Can anyone please tell me a review on Life of Pi Movie
Answers
hey mate here is your answer
Answer:Ang Lee's "Life of Pi" is a miraculous achievement of storytelling and a landmark of visual mastery. Inspired by a worldwide best-seller that many readers must have assumed was it is a triumph over its difficulties. It is also a moving spiritual achievement, a movie whose title could have been shortened to "life."
The story involves the 227 days that its teenage hero spends drifting across the Pacific in a lifeboat with a Bengal tiger. They find themselves in the same boat after an amusing and colorful prologue, which in itself could have been enlarged into an exciting family film. Then it expands into a parable of survival, acceptance and adaptation. I imagine even Yann Martel, the novel's French-Canadian author, must be delighted to see how the usual kind of Hollywood manhandling has been sidestepped by Lee's poetic idealism.

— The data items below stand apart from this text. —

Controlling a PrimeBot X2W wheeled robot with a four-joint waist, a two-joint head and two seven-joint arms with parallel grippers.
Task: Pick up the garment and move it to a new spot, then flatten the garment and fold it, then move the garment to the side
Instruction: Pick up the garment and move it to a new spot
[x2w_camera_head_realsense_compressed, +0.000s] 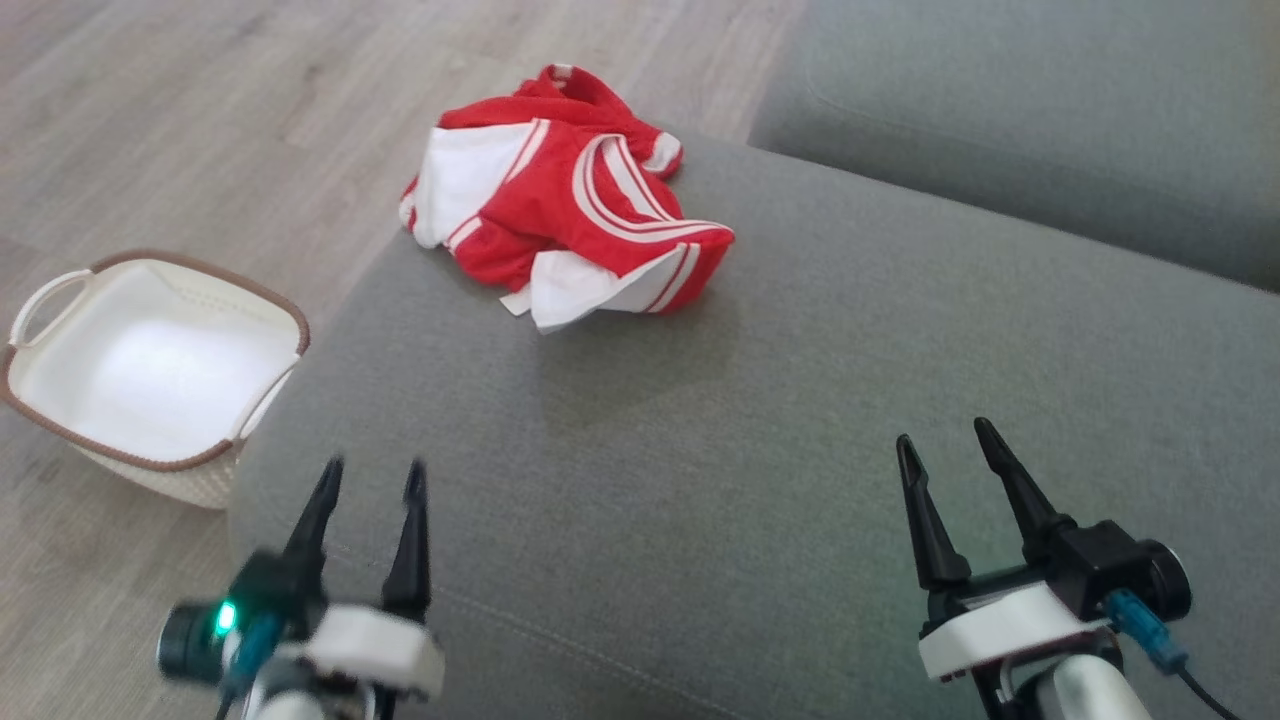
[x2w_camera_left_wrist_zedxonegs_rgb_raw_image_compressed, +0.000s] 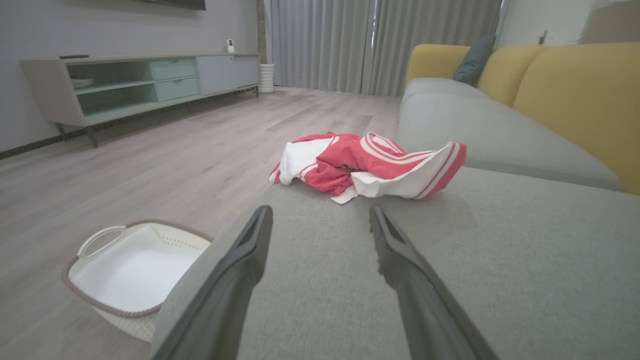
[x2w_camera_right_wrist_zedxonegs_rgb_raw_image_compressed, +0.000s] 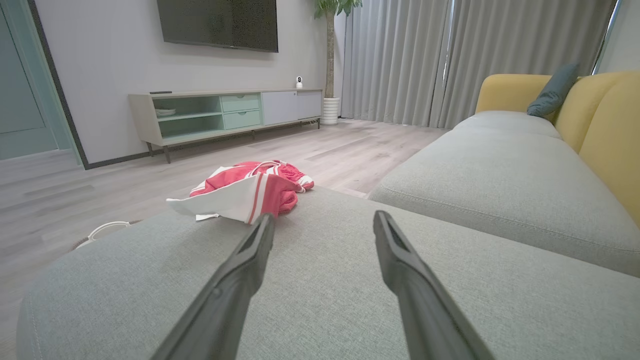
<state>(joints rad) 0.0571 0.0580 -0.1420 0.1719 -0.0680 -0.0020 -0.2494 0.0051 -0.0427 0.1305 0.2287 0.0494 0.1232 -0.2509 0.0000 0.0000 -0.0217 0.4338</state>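
Note:
The garment (x2w_camera_head_realsense_compressed: 570, 200), a red jersey with white panels and white double stripes, lies crumpled near the far left corner of the grey sofa cushion (x2w_camera_head_realsense_compressed: 800, 450). It also appears ahead of the fingers in the left wrist view as the garment (x2w_camera_left_wrist_zedxonegs_rgb_raw_image_compressed: 370, 167) and left of centre in the right wrist view as the garment (x2w_camera_right_wrist_zedxonegs_rgb_raw_image_compressed: 250, 190). My left gripper (x2w_camera_head_realsense_compressed: 372, 475) is open and empty at the lower left, well short of it. My right gripper (x2w_camera_head_realsense_compressed: 945, 435) is open and empty at the lower right. Both hover over the cushion.
A white basket (x2w_camera_head_realsense_compressed: 150, 370) with a brown rim stands on the wooden floor left of the cushion, nothing in it. A second grey seat cushion (x2w_camera_head_realsense_compressed: 1050, 110) lies at the far right. Yellow backrests (x2w_camera_left_wrist_zedxonegs_rgb_raw_image_compressed: 575, 95) and a TV cabinet (x2w_camera_right_wrist_zedxonegs_rgb_raw_image_compressed: 225, 112) stand beyond.

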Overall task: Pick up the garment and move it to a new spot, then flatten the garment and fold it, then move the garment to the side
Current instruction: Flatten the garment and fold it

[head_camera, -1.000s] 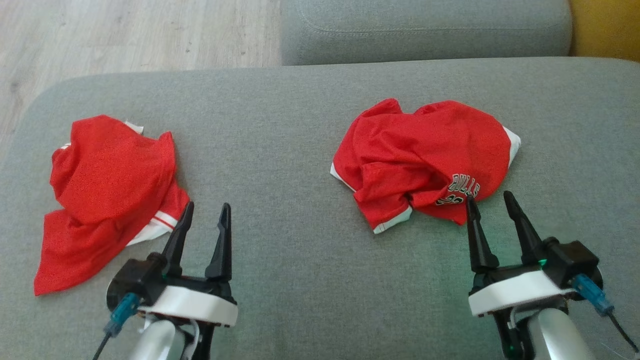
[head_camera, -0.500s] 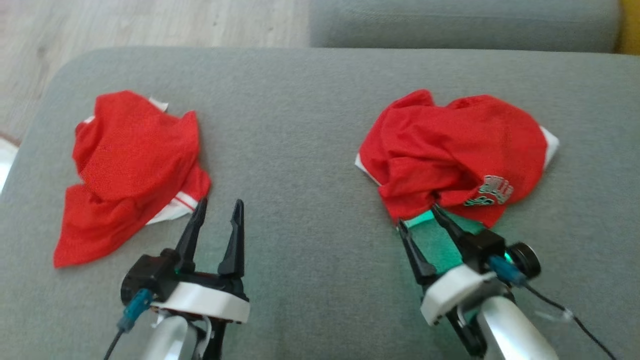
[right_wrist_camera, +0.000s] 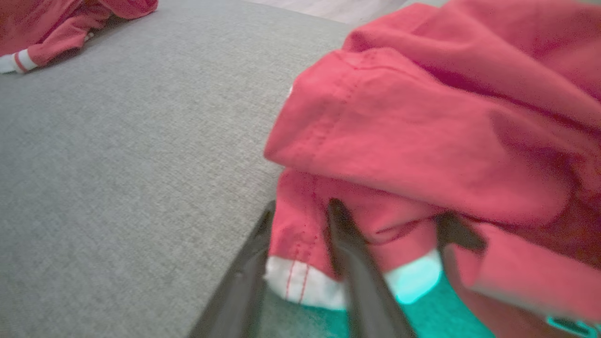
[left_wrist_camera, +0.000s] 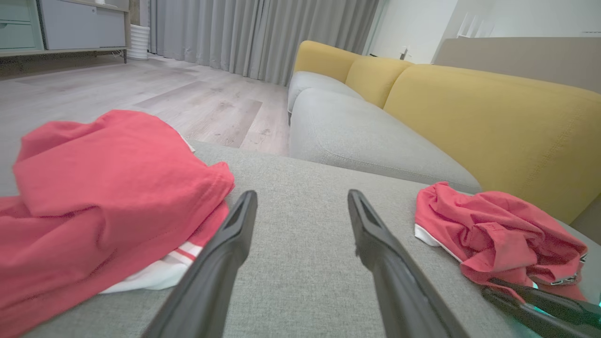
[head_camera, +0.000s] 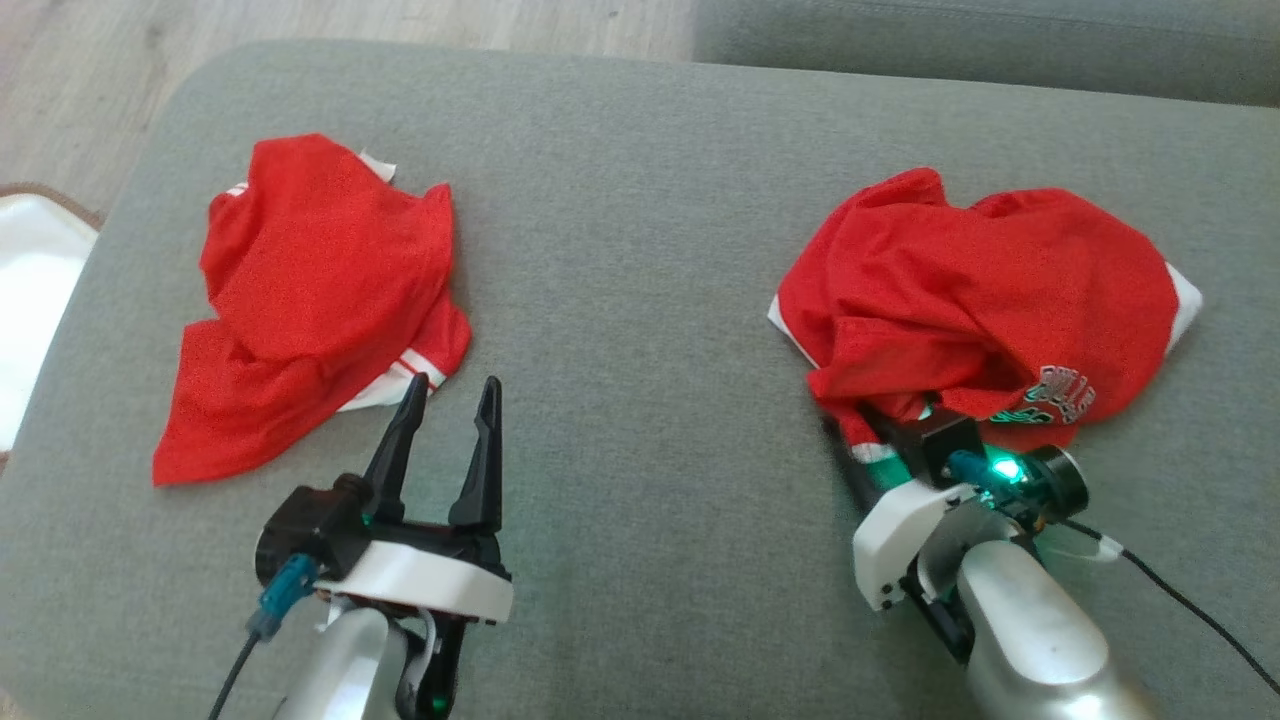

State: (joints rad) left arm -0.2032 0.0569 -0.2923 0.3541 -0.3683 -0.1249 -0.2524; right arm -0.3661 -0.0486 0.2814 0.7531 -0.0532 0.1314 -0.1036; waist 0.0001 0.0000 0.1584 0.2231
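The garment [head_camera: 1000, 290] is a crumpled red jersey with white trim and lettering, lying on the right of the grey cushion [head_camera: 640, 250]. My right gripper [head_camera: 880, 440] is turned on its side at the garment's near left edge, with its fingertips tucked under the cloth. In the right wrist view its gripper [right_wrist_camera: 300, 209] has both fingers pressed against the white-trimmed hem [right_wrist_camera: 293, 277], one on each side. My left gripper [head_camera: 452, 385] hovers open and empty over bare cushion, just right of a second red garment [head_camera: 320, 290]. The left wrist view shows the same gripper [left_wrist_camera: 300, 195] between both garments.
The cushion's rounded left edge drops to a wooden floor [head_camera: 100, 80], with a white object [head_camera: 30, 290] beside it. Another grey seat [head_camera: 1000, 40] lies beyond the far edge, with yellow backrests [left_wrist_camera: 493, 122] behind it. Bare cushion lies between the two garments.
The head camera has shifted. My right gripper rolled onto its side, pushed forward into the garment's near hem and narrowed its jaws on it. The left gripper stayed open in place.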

The story begins in a small family zoo in Pondichery, India, where the boy christened Piscine is raised. Piscine translates from French to English as "swimming pool," but in an India where many more speak English than French, his playmates of course nickname him "pee." Determined to put an end to this, he adopts the name "Pi," demonstrating an uncanny ability to write down that mathematical constant that begins with 3.14 and never ends. If Pi is a limitless number, that is the perfect name for a boy who seems to accept no limitations.
The zoo goes broke, and Pi's father puts his family and a few valuable animals on a ship bound for Canada. In a bruising series of falls, a zebra, an orangutan, a hyena and the lion tumble into the boat with the boy, and are swept away by high seas. His family is never seen again, and the last we see of the ship is its lights disappearing into the deep — a haunting shot that reminds me of the sinking train in Bill Forsyth's "Housekeeping" (1987).
This is a hazardous situation for the boy (Suraj Sharma), because the film steadfastly refuses to sentimentalize the tiger (fancifully named "Richard Parker"). A crucial early scene at the zoo shows that wild animals are indeed wild and indeed animals, and it serves as a caution for children in the audience, who must not make the mistake of thinking this is a Disney tiger.